**ACTION ITEM**
Starting at the top of the records, output every line through the one that contains "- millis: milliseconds", keeping each exactly as it appears.

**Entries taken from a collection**
*** Block opens ***

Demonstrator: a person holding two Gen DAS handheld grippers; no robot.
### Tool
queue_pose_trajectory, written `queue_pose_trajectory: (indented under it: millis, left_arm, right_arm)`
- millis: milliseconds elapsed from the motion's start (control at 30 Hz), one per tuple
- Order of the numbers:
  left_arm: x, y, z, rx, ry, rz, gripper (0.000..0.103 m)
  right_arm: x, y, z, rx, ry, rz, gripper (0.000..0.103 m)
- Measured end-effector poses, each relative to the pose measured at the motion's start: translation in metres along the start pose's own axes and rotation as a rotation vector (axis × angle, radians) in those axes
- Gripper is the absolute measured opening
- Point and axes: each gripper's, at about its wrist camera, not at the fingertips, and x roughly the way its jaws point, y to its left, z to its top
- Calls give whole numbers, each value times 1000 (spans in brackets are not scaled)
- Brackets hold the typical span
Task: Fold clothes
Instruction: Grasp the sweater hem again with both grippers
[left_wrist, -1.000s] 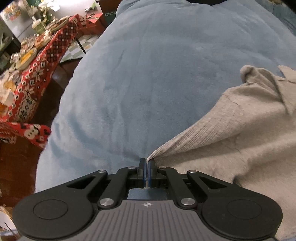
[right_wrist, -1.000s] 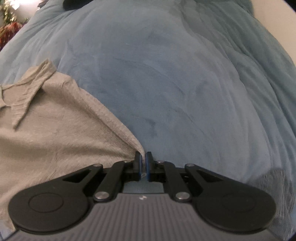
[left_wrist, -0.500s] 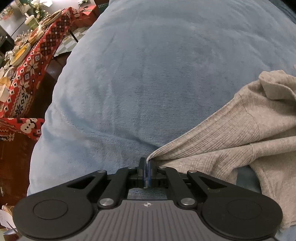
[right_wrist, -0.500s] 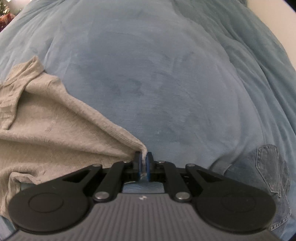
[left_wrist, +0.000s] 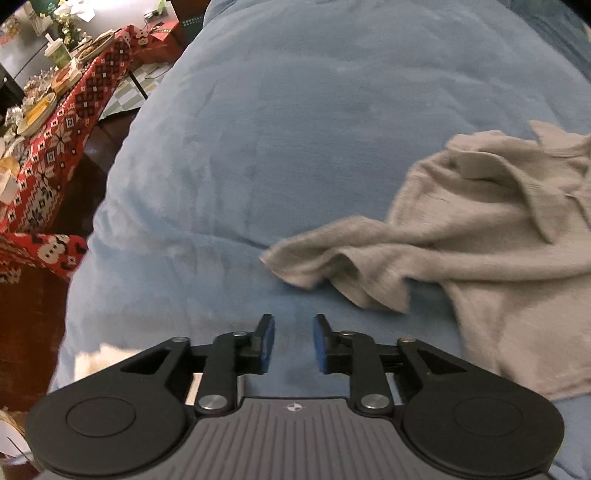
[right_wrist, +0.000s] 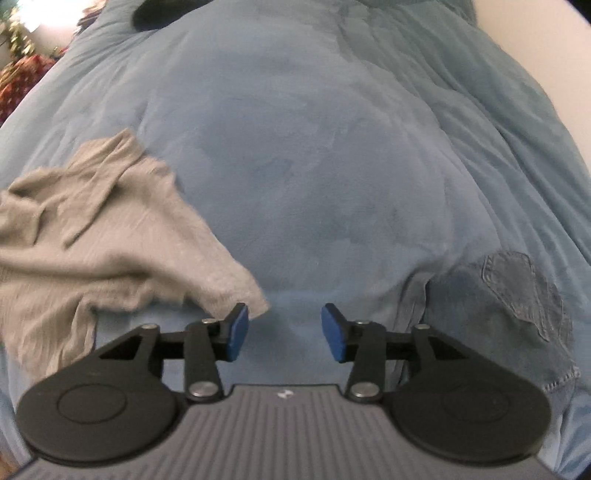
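Shirt (left_wrist: 480, 240) (grey, rumpled) beyond opening fingers (left_wrist: 266, 343), none between.

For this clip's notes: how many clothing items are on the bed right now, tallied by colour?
Beige: 1, the shirt, lying rumpled and loose on the blue blanket, clear of both opening tongs.
Blue denim: 1, the jeans, at the right edge of the right wrist view, partly out of frame.
Total: 2
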Motion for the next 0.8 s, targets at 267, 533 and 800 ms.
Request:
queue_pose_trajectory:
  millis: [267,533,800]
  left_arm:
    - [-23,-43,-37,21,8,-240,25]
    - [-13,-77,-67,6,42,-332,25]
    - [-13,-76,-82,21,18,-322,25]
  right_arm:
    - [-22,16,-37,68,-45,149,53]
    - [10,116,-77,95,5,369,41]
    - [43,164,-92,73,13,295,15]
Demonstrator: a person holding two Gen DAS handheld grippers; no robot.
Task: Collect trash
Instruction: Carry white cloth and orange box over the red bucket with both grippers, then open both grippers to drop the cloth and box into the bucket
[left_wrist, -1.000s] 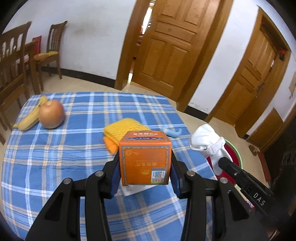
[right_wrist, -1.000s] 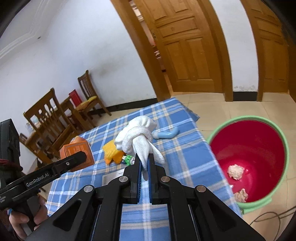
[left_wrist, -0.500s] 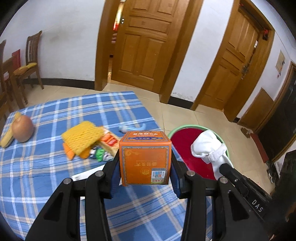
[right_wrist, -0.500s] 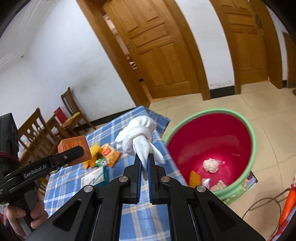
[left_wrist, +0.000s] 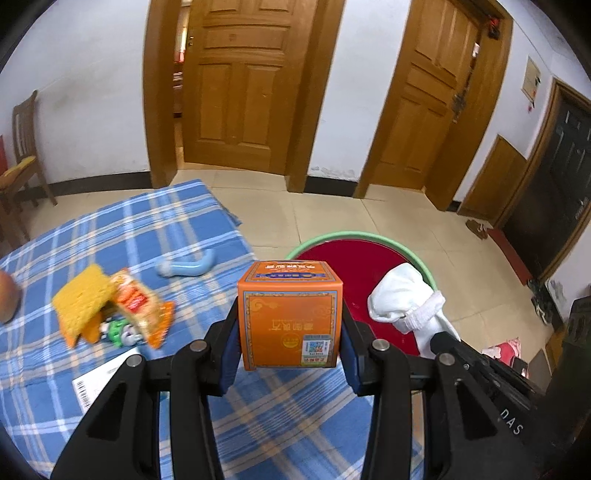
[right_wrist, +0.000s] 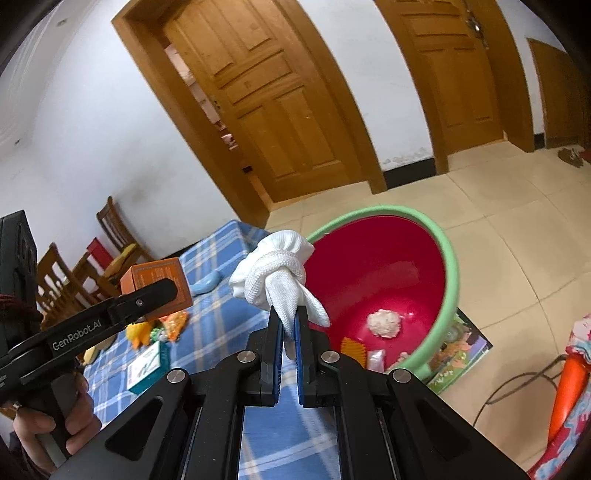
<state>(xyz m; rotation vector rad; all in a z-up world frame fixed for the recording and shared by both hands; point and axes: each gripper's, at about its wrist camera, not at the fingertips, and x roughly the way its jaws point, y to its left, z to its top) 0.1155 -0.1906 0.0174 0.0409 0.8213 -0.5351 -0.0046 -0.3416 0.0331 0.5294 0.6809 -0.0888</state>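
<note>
— Left wrist view: what does the left gripper hold?
— Its jaws are spread wide and clamp an orange box, raised over the blue plaid tablecloth near the red tub.
— Right wrist view?
— The right gripper has its jaws nearly closed, pinching a knotted white cloth by its tail, in front of the tub's green rim.

**Bright, even room light; fisheye warp, some blur**

Both views well lit w/ soft daylight, no harsh shadows. Mild sheen on floor tiles and red basin. Strong barrel distortion: door frames bow, corners vignette black. Motion blur on snack wrappers in left view; basin rim smeared in right view.
</note>
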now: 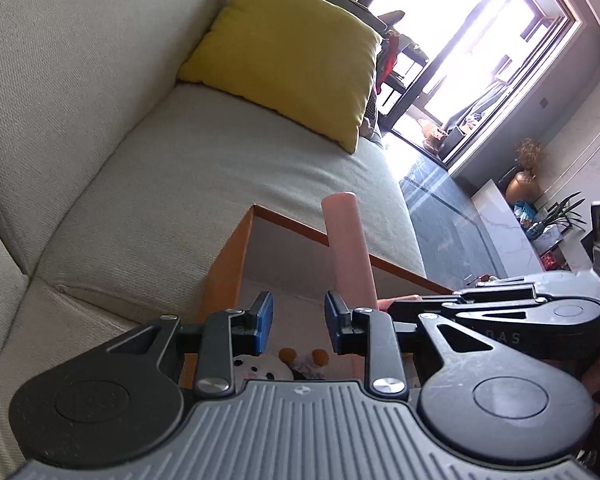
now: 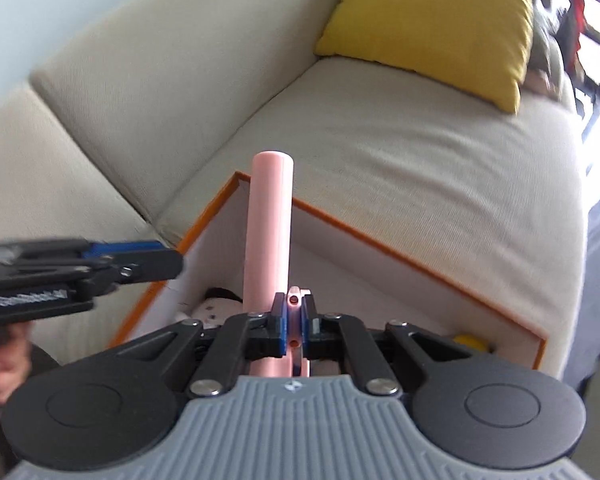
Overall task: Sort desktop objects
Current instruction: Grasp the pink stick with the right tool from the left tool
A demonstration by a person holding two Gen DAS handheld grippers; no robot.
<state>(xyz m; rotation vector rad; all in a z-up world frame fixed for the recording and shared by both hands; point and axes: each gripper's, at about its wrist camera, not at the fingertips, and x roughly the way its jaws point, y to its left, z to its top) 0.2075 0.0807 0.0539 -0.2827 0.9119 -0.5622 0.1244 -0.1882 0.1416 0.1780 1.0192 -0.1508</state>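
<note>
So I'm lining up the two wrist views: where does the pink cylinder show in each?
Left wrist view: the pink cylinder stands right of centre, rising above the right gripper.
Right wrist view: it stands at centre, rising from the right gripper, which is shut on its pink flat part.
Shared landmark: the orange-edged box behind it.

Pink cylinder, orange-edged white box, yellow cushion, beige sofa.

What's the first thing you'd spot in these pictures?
The pink tube sticking up in the middle, pinched by its flat pink tab in the right tool above the orange-edged box. Behind it, a bright yellow pillow sits on the pale sofa.
</note>
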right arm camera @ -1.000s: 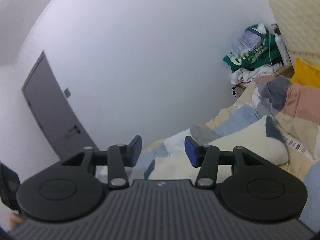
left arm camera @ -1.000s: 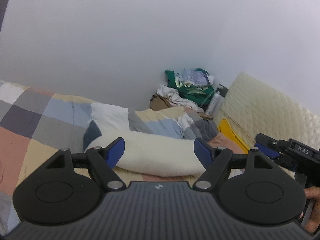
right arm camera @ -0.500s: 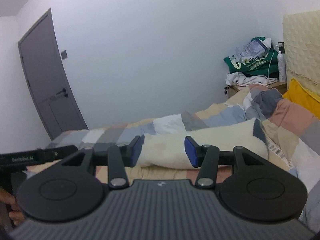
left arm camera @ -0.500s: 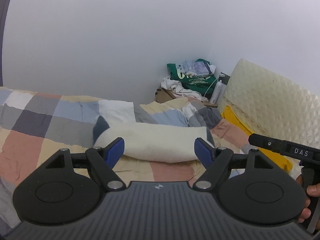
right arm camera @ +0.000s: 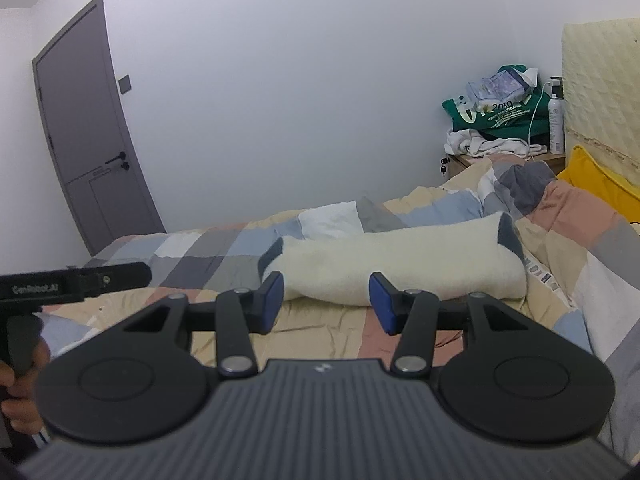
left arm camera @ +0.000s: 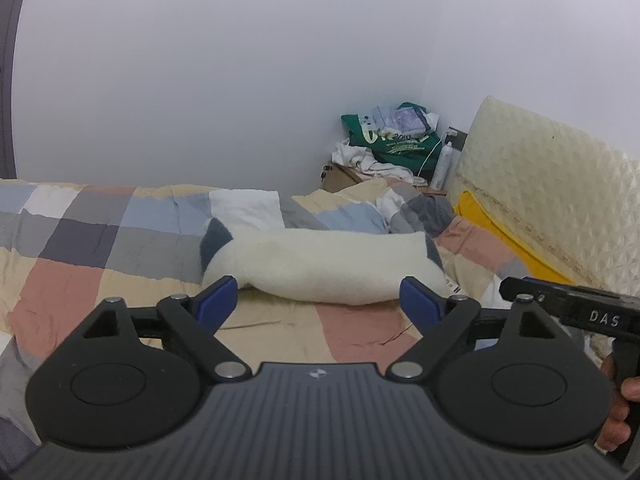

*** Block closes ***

**THE ANSWER**
Demonstrator: a person holding two Gen DAS handheld grippers; no robot.
### Tool
queue_pose_trajectory, written `queue_pose_trajectory: (indented under it: millis, left_arm, right_arm)`
- millis: milliseconds elapsed from the motion's start (control at 30 Hz), one per tuple

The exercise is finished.